Volume 220, Issue 1, 6 December 1996, Pages 17-20

https://doi.org/10.1016/S0304-3940(96)13222-5 Get rights and content

Abstract

This study has investigated the effect of stimulating the region of origin of the mesolimbic dopaminergic system, the ventral tegmental area (VTA), with the substance P analogue DiMe-C7 on the regional expression of c-fos in the rat forebrain. We have previously shown this treatment produced a prolonged increase in blood pressure and heart rate which was mediated by both dopaminergic mechanisms and vasopressin release.
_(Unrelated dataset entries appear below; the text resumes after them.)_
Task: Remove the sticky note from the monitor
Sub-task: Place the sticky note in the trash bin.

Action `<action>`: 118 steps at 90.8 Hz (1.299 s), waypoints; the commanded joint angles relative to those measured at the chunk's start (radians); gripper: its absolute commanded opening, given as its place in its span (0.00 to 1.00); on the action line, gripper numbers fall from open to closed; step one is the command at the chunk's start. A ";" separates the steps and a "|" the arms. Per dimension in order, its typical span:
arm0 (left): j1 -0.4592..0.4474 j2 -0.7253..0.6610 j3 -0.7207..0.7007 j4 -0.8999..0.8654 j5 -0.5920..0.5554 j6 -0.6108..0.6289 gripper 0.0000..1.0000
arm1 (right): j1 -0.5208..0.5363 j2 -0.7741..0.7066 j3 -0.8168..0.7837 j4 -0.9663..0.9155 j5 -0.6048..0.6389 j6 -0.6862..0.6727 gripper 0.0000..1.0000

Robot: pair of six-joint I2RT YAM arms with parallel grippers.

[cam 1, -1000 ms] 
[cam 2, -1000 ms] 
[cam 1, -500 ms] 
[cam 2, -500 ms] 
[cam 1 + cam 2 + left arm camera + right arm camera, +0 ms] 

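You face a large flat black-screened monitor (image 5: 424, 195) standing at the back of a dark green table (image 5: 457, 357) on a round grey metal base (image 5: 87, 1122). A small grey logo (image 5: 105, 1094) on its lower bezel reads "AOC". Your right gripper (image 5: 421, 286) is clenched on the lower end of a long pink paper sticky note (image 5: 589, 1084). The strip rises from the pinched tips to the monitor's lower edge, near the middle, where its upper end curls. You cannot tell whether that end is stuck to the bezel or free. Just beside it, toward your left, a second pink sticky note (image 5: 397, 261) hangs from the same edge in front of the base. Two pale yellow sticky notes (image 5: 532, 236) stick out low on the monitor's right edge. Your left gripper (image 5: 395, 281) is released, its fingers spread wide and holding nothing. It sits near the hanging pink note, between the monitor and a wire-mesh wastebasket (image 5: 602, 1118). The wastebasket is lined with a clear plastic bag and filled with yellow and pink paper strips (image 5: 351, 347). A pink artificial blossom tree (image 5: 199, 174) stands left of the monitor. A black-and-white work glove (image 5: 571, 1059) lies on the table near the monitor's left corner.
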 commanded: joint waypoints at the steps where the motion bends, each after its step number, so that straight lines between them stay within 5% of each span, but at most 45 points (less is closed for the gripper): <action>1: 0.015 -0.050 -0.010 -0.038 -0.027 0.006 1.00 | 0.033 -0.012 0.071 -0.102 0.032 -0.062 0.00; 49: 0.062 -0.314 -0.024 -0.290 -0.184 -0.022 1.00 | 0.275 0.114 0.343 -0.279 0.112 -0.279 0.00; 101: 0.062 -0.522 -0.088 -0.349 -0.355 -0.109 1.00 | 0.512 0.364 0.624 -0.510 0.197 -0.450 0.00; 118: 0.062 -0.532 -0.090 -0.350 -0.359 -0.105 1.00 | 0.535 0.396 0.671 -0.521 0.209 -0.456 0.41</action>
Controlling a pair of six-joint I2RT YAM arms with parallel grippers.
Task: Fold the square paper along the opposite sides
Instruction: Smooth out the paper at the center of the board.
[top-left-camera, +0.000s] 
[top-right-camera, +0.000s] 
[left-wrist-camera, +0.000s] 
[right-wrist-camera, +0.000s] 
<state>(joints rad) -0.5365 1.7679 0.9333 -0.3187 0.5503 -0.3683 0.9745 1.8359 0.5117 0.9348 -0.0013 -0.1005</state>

Stimulation of the VTA resulted in increased levels of c-Fos immunostaining in several target regions of the mesolimbic dopaminergic system (such as the frontal cortex, olfactory tubercle, islands of Calleja and amygdala), with the notable exception of the nucleus accumbens. A marked increase in c-fos expression was also found in the supraoptic nucleus but not the paraventricular nucleus in the hypothalamus. These results support a role for a number of target areas of the mesolimbic dopaminergic system and vasopressin release in the increase in blood pressure and heart rate produced by stimulation of the VTA.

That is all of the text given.